Performance Model and Optimizations¶

Ruvon SDK is designed for high-throughput production use. Understanding its performance characteristics helps you tune for your workload.

Performance Pillars¶

Ruvon achieves high performance through four key optimizations:

1. uvloop Event Loop (2-4x faster async I/O)¶

Python's default asyncio event loop has significant overhead. Ruvon uses uvloop, a drop-in replacement built on libuv (same as Node.js).

Benchmark Results:

# Standard asyncio
await db.query(...)  # 50µs latency

# With uvloop
await db.query(...)  # 12µs latency (4x faster)

How it works:

# src/ruvon/__init__.py
import sys
import os

# Auto-enable uvloop on import (can be disabled via env var)
if os.getenv("RUVON_USE_UVLOOP", "true").lower() == "true":
    try:
        import uvloop
        uvloop.install()  # Replace asyncio event loop
    except ImportError:
        pass  # Fallback to standard asyncio

Impact: All async operations (database queries, HTTP calls, etc.) benefit automatically.

When to disable: Debugging compatibility issues, running on Windows (uvloop not supported).

2. orjson Serialization (3-5x faster JSON)¶

Workflow state is serialized to JSON frequently. Python's stdlib json module is slow. Ruvon uses orjson, a C extension optimized for speed.

Benchmark Results:

state = OrderState(order_id="123", items=[...], ...)  # 10KB state

# stdlib json
json.dumps(state.dict())  # 450µs

# orjson
orjson.dumps(state.dict())  # 90µs (5x faster)

How it works:

# src/ruvon/utils/serialization.py
import os

if os.getenv("RUVON_USE_ORJSON", "true").lower() == "true":
    import orjson

    def serialize(data):
        return orjson.dumps(data).decode('utf-8')

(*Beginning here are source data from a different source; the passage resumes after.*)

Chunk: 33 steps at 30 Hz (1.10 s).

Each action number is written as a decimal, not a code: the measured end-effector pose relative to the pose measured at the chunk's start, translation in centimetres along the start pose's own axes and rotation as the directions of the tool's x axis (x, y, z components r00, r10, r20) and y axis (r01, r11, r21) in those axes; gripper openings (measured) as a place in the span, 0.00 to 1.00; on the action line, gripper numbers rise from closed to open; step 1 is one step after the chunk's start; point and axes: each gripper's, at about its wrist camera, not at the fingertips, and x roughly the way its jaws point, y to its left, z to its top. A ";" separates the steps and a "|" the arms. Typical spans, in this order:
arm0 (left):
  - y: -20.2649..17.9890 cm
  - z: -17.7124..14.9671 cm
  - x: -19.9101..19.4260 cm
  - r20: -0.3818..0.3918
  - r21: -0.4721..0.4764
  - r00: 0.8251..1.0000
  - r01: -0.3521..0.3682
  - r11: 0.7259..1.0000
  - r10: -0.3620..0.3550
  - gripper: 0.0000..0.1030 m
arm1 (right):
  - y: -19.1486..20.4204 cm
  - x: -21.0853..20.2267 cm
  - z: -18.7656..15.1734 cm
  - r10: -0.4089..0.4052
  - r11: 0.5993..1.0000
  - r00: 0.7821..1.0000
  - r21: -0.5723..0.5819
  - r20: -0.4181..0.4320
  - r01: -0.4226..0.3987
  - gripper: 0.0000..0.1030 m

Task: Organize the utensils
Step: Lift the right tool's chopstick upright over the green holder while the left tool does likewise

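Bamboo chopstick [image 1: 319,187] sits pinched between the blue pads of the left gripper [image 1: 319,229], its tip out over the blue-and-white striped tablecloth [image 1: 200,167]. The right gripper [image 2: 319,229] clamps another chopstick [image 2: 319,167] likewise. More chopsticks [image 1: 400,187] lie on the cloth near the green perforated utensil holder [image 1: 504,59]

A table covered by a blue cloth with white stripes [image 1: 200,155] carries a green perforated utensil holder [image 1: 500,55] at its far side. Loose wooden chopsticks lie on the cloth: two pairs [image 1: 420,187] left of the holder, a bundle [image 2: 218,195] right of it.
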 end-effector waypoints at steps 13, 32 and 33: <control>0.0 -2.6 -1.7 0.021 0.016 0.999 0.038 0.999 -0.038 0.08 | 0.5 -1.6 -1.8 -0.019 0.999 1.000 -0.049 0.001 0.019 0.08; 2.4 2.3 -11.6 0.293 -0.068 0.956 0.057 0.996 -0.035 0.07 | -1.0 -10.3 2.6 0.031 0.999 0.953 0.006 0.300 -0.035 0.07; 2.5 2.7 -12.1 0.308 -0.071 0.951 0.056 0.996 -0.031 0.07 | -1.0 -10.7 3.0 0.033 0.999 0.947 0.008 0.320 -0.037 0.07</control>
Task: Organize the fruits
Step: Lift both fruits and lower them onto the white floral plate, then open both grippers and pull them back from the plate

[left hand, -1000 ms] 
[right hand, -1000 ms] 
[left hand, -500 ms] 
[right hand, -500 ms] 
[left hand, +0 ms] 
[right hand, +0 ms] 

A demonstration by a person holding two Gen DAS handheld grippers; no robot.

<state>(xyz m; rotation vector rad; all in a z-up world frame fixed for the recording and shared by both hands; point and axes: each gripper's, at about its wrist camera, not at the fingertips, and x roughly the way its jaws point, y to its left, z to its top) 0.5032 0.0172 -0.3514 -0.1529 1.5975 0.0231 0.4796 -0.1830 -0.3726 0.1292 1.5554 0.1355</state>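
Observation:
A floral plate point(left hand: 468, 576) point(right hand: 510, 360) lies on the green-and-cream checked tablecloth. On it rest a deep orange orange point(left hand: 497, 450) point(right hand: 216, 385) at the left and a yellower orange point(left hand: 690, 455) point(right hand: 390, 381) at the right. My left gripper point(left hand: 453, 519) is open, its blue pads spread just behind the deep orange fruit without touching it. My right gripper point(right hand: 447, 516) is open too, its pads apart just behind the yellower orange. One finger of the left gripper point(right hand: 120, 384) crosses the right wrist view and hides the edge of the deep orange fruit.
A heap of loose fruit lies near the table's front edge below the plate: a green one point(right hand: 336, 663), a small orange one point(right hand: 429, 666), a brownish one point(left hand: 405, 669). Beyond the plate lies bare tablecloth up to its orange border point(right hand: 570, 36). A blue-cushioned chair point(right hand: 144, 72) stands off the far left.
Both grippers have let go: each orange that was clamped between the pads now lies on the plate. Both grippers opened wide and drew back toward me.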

    def deserialize(json_str):
        return orjson.loads(json_str)
else:
    import json

    def serialize(data):
        return json.dumps(data)

    def deserialize(json_str):
        return json.loads(json_str)

Usage:

from ruvon.utils.serialization import serialize, deserialize

# Automatically uses orjson if available
json_str = serialize({"key": "value"})
data = deserialize(json_str)

Impact: Every workflow state save/load benefits. At 1000 workflows/sec, saves ~360ms/sec CPU time.

3. Connection Pooling (10-50 connections)¶

Creating database connections is expensive (~50-100ms). Ruvon maintains a connection pool for reuse.

Benchmark Results:

# No pooling (create connection per query)
await db.query(...)  # 75ms (50ms connection + 25ms query)

# With pooling (reuse connections)
await db.query(...)  # 25ms (query only)

PostgreSQL Configuration:

persistence = PostgresPersistenceProvider(
    db_url=db_url,
    pool_min_size=10,   # Keep 10 connections warm
    pool_max_size=50,   # Max 50 concurrent connections
    pool_command_timeout=10,  # 10s query timeout
    pool_max_queries=50000,   # Recycle after 50k queries
    pool_max_inactive_lifetime=300  # Close idle connections after 5min
)

Environment Variables:

export POSTGRES_POOL_MIN_SIZE=10
export POSTGRES_POOL_MAX_SIZE=50
export POSTGRES_POOL_COMMAND_TIMEOUT=10
export POSTGRES_POOL_MAX_QUERIES=50000
export POSTGRES_POOL_MAX_INACTIVE_LIFETIME=300

Tuning by Workload: | Workload | Min Size | Max Size | Reasoning | |----------|----------|----------|-----------| | Low (< 10 concurrent) | 5 | 20 | Minimize overhead | | Medium (10-100 concurrent) | 10 | 50 | Default (balanced) | | High (100+ concurrent) | 20 | 100 | Maximize throughput |

Impact: At 100 concurrent workflows, saves ~5 seconds/sec total (50ms × 100 connections avoided).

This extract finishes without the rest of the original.